→ **YOUR GOAL**:
Every line below that contains the word "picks" must be copied.

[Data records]
+++
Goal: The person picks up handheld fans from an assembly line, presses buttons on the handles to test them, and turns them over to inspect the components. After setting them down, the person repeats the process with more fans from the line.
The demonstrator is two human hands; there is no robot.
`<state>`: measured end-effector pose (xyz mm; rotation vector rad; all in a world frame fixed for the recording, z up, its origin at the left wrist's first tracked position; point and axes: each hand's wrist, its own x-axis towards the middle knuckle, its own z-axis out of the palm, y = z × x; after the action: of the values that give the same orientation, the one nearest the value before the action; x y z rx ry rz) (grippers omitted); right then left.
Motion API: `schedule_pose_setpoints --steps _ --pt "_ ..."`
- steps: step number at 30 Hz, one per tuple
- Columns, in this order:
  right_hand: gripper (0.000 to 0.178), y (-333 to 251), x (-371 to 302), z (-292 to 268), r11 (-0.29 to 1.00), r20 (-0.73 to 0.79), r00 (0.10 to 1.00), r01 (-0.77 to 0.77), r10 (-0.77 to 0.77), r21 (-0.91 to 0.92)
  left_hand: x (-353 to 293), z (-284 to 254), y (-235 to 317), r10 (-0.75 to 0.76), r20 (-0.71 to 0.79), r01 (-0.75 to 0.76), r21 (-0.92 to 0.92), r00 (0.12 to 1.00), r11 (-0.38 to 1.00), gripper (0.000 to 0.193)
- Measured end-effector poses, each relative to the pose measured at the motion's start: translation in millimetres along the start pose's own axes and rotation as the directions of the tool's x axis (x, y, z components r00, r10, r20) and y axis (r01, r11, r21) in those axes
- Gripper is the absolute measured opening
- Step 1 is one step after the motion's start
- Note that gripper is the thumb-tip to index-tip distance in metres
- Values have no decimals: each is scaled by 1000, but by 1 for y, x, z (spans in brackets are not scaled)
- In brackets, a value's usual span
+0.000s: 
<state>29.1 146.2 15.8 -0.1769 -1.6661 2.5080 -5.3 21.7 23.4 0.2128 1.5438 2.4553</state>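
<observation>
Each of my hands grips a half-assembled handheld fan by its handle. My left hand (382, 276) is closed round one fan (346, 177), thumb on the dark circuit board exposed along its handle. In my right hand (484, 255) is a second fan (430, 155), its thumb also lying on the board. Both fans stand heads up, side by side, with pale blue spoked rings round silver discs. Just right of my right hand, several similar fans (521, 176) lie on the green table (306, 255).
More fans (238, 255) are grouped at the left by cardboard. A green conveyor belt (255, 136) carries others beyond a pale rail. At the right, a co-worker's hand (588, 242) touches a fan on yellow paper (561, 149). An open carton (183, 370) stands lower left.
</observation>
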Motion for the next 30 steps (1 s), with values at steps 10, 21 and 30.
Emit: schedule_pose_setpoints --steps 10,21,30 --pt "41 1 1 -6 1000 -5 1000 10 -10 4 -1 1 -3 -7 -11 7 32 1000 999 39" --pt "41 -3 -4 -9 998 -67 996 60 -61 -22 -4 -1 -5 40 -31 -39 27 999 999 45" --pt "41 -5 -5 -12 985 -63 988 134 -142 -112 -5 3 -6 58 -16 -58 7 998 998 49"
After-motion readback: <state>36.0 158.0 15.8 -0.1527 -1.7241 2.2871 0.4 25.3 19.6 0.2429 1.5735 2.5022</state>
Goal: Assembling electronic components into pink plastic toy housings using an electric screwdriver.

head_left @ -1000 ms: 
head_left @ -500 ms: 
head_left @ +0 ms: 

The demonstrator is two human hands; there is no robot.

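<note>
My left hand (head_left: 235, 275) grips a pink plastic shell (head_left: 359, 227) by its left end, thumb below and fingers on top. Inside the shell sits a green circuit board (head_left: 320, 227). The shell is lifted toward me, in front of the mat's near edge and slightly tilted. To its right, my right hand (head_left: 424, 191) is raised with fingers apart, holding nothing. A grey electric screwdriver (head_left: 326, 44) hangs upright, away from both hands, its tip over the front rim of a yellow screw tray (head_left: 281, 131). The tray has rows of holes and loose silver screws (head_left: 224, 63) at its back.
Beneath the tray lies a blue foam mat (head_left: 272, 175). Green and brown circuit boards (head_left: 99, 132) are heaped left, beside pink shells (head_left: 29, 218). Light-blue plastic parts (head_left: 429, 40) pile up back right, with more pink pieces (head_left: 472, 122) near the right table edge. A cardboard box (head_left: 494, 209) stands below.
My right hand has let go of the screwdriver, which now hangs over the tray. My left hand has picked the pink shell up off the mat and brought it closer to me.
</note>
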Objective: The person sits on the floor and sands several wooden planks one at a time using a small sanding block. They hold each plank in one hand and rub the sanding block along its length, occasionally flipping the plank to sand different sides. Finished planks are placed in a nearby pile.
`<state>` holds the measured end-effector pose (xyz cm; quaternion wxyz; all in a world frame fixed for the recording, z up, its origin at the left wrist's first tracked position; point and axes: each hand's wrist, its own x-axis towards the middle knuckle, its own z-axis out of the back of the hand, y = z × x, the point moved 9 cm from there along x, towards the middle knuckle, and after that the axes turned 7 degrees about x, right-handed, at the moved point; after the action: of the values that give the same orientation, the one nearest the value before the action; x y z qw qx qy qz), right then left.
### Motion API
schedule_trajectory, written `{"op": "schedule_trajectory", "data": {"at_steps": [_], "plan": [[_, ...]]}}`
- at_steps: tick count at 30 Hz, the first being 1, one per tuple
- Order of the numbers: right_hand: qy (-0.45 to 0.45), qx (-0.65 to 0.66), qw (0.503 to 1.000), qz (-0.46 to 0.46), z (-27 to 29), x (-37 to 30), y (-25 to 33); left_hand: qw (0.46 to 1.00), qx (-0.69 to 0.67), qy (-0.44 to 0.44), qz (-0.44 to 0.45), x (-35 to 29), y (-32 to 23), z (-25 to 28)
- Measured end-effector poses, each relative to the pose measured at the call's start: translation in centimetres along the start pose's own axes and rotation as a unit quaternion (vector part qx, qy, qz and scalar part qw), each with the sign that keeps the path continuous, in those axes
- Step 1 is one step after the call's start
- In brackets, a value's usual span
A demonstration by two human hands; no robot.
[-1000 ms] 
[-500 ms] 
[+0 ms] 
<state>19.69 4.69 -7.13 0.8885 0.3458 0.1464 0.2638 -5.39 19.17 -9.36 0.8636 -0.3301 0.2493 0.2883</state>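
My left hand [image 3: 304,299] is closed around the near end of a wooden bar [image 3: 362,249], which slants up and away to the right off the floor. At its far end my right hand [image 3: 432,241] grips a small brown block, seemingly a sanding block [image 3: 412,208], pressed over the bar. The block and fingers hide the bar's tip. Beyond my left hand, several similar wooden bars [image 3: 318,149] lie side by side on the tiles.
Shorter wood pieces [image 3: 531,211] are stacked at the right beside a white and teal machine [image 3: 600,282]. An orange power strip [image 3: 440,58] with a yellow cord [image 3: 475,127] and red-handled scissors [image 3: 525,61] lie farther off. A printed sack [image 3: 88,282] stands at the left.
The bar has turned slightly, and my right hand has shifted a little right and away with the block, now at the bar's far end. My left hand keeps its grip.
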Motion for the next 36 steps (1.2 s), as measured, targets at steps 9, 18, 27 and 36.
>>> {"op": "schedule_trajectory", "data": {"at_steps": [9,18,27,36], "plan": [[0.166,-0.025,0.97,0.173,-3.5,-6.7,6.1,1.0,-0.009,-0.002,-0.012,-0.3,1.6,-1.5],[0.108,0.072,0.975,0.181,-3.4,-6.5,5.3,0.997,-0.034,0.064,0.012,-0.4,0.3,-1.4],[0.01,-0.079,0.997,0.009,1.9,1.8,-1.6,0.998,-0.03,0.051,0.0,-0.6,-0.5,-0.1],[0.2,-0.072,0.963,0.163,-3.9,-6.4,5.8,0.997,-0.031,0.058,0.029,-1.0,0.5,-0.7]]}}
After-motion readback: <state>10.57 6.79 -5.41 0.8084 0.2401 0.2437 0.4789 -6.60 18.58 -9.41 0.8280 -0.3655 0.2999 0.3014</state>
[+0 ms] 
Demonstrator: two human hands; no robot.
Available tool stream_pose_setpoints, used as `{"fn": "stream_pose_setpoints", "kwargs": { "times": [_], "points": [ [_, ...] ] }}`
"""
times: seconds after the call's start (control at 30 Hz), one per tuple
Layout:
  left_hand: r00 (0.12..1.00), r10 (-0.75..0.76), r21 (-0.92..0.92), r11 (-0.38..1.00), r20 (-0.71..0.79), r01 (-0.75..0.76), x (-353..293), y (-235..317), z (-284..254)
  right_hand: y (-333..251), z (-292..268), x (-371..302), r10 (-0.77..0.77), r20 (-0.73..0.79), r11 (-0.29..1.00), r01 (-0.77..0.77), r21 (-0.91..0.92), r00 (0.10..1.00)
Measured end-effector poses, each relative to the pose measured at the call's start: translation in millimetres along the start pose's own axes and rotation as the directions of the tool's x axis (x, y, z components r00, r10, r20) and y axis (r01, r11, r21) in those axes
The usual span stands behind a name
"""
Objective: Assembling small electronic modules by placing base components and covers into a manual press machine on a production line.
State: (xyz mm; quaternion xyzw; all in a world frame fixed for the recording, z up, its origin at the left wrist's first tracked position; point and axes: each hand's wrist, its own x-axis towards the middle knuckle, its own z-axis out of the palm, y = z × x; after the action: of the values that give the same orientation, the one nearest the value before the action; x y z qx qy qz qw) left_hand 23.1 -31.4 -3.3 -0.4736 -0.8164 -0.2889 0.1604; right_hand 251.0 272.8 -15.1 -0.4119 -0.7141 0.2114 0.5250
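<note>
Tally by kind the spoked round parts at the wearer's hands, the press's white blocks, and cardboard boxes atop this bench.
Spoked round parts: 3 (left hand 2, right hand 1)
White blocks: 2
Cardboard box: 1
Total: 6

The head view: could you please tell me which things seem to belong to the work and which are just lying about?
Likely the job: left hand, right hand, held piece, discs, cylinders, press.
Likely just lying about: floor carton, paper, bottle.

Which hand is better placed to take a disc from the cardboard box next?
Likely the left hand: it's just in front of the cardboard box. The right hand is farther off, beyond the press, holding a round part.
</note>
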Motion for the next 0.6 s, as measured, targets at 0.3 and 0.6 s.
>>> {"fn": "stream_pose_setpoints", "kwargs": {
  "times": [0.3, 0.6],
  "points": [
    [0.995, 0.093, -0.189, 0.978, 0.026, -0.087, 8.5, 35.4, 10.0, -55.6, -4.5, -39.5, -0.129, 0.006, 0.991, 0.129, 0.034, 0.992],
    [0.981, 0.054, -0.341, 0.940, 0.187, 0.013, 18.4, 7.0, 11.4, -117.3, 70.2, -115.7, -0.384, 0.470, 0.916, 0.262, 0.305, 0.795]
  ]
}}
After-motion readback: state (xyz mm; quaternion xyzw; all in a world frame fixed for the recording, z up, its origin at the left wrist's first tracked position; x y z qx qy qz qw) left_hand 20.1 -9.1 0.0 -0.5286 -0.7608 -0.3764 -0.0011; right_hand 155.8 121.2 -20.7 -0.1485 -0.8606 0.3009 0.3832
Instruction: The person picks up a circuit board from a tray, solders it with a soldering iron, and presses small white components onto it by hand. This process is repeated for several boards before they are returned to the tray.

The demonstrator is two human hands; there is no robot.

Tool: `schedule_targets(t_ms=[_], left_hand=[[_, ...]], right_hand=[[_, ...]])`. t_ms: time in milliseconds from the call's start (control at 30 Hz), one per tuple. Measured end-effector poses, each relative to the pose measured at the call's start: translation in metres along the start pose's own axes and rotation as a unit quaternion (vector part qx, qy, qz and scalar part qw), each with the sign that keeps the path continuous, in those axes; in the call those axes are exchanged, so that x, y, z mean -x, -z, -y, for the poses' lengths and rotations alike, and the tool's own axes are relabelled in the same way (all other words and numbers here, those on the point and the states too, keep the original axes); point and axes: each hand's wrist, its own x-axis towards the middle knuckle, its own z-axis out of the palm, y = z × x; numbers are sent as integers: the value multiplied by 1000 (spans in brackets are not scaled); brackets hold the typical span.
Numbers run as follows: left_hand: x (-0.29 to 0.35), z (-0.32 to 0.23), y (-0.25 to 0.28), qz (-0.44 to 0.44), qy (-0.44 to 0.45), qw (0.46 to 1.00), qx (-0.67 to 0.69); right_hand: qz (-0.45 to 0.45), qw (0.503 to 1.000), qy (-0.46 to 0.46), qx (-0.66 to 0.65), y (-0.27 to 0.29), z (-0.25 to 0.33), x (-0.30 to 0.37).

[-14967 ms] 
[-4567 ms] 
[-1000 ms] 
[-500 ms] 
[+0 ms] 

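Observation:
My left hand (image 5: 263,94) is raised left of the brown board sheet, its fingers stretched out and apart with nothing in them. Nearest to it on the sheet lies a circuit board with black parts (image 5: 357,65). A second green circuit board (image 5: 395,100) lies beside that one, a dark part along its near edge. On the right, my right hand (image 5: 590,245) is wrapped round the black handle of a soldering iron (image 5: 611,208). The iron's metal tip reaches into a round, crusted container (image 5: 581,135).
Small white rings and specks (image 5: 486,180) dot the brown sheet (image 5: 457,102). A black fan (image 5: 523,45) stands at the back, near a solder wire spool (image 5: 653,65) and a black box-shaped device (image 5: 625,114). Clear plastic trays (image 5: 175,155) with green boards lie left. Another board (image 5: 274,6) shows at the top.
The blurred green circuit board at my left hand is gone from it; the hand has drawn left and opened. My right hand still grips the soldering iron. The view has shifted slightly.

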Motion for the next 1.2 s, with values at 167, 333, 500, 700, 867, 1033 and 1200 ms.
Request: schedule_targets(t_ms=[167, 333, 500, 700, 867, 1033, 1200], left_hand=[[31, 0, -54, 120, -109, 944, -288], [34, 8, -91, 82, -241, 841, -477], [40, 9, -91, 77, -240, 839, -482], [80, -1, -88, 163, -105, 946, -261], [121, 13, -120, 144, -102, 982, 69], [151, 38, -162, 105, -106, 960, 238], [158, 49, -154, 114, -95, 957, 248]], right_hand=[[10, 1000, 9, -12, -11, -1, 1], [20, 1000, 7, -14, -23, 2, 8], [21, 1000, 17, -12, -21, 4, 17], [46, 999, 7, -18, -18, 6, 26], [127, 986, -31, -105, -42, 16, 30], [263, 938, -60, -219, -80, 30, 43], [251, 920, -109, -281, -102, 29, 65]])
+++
→ **SOLUTION TO THE PROBLEM**:
Goal: The person picks up handheld fans from an assembly line, presses buttons on the handles to test them, and turns them over to inspect the components. After setting them down, the person repeats the process with more fans from the line.
Instruction: The person picks up a circuit board from a tray, solders it with a soldering iron, and presses small white components onto it by hand. This process is repeated for several boards before they are returned to the tray.

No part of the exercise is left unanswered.